EXERCISE DESCRIPTION
Pull every line containing "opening" from the entries.
:: INFORMATION SUPPLIED
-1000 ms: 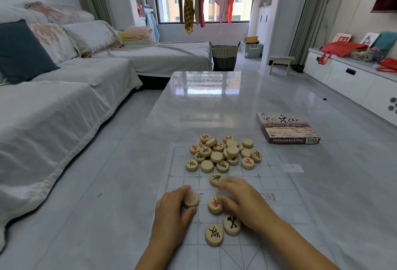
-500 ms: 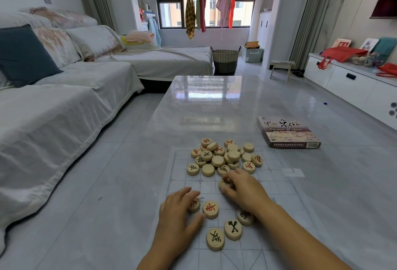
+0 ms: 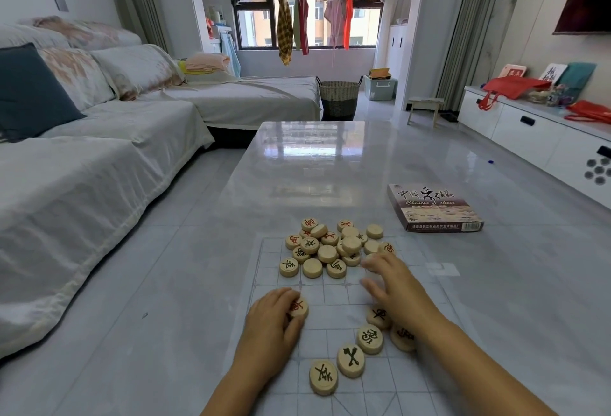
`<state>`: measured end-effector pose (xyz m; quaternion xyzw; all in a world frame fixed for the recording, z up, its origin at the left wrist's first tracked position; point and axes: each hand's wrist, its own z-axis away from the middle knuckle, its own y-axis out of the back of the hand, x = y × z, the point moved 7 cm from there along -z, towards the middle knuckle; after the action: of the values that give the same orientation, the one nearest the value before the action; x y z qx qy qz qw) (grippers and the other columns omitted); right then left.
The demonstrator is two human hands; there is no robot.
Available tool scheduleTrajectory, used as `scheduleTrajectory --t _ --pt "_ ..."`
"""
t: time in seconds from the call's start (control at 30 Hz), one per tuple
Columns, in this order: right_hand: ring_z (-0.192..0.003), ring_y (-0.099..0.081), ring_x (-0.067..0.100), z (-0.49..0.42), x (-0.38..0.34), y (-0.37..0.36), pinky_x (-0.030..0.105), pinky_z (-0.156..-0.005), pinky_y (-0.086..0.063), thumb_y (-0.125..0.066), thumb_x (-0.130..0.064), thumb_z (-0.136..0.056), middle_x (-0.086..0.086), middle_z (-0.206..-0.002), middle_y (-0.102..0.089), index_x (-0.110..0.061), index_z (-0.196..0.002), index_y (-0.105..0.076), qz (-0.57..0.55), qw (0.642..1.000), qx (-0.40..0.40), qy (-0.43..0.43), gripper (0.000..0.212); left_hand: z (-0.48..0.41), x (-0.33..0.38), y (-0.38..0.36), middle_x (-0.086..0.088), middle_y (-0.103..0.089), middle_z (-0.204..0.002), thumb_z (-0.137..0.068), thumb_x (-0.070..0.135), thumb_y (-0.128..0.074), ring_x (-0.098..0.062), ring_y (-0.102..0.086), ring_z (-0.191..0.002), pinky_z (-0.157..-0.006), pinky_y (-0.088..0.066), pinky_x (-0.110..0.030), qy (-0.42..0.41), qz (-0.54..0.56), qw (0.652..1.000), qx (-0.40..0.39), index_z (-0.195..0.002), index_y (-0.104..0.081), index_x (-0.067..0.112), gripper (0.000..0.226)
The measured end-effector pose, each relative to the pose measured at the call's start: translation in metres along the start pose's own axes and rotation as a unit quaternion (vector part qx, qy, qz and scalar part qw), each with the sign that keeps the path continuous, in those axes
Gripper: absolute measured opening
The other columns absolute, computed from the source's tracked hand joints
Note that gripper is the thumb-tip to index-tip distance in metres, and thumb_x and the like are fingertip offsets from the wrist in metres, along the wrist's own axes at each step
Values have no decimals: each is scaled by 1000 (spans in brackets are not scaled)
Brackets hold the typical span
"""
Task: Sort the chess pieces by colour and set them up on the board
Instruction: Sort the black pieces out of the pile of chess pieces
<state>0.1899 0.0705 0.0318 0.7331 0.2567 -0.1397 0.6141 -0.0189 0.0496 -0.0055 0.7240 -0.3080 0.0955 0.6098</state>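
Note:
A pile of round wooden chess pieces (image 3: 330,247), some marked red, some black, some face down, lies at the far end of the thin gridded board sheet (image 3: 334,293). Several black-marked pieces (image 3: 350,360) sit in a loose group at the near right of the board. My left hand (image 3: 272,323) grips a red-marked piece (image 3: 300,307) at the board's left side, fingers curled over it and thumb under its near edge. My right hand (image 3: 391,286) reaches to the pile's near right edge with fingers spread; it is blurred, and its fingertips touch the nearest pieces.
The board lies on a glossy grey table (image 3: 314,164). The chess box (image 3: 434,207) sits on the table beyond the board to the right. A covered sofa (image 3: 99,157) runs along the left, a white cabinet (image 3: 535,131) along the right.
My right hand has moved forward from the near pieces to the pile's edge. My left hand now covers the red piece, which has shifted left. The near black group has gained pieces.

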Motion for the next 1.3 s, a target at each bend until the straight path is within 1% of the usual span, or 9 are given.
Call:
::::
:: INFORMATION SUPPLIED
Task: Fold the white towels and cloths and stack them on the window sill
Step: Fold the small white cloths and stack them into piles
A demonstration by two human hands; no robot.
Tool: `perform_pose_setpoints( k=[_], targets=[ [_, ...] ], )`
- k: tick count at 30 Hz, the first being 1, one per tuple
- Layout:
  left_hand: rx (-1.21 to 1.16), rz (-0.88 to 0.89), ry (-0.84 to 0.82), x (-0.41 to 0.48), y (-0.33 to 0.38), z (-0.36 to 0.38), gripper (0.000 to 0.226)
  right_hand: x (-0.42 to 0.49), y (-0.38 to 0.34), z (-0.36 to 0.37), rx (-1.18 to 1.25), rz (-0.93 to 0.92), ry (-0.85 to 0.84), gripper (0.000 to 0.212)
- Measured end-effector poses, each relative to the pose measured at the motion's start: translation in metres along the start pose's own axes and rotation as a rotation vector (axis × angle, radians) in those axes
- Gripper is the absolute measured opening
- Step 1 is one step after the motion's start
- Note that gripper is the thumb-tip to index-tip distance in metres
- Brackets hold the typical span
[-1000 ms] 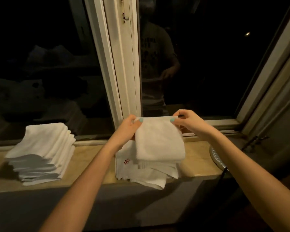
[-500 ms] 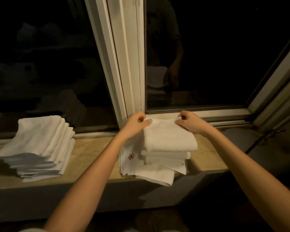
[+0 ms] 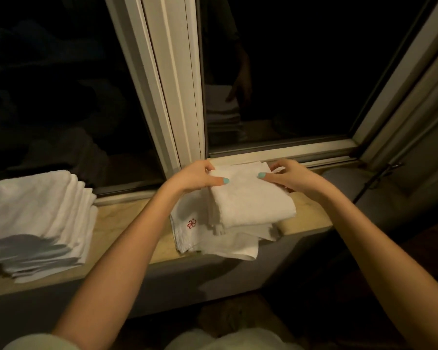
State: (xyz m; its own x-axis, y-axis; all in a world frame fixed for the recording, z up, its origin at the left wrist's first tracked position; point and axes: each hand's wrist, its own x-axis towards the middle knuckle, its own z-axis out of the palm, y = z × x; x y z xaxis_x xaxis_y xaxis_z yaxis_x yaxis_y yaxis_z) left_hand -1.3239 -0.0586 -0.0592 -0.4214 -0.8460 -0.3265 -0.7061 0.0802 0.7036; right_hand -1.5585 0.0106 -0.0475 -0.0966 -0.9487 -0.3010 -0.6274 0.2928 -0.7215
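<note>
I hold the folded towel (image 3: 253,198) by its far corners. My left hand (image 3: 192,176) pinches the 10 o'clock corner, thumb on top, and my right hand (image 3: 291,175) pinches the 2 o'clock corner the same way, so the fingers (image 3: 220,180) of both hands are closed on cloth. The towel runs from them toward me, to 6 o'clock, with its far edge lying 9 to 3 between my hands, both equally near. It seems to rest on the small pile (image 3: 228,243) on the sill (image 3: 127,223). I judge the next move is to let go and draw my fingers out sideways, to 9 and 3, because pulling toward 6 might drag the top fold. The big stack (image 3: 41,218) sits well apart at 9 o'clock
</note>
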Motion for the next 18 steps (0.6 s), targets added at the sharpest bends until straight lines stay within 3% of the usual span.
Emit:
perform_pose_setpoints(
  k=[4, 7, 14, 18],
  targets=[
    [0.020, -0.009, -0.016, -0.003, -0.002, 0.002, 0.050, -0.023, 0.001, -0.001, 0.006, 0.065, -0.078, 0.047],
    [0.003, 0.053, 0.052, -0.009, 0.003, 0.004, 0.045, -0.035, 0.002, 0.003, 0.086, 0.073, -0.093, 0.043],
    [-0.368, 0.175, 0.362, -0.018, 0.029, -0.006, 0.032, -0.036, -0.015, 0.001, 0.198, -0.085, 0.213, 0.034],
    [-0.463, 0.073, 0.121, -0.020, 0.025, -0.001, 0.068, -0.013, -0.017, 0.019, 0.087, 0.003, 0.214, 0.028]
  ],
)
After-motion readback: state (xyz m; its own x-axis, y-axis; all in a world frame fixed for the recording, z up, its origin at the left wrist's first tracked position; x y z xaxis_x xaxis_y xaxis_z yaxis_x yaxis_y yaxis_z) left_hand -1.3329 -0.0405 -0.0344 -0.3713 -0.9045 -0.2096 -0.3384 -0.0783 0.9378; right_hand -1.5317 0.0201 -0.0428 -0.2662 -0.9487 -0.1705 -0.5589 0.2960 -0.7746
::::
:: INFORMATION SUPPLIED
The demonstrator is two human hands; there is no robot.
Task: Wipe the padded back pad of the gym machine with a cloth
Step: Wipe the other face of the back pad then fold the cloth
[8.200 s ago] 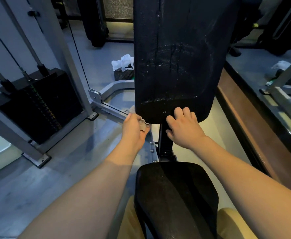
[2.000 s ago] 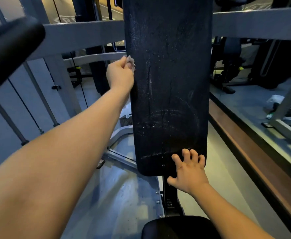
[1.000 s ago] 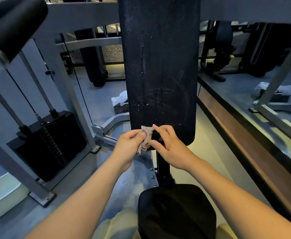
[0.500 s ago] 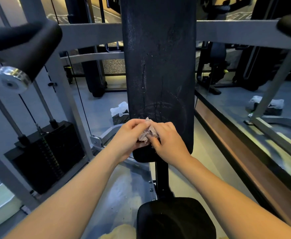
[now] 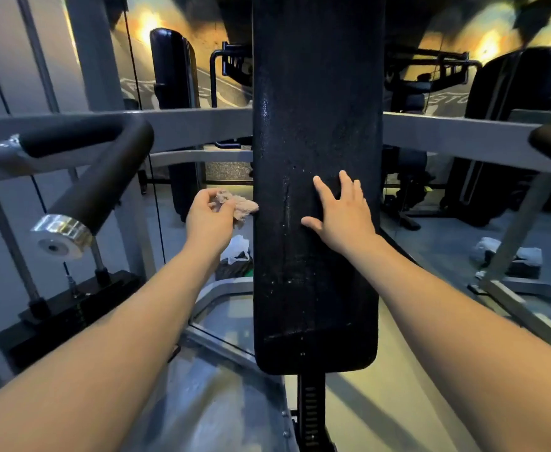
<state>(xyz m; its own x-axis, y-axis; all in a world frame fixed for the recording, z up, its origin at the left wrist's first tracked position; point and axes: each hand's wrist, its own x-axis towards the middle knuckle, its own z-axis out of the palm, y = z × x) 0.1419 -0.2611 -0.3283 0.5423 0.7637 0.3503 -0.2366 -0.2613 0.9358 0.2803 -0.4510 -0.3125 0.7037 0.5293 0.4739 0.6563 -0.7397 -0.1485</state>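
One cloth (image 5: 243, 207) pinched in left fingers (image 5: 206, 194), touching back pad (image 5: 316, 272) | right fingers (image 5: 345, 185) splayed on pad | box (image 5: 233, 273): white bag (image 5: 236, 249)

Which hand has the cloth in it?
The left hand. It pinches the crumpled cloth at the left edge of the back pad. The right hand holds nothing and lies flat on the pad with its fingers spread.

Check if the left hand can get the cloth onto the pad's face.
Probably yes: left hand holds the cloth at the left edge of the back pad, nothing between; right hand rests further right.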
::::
REPLY
Gripper: absolute measured opening
- Gripper is the absolute measured opening

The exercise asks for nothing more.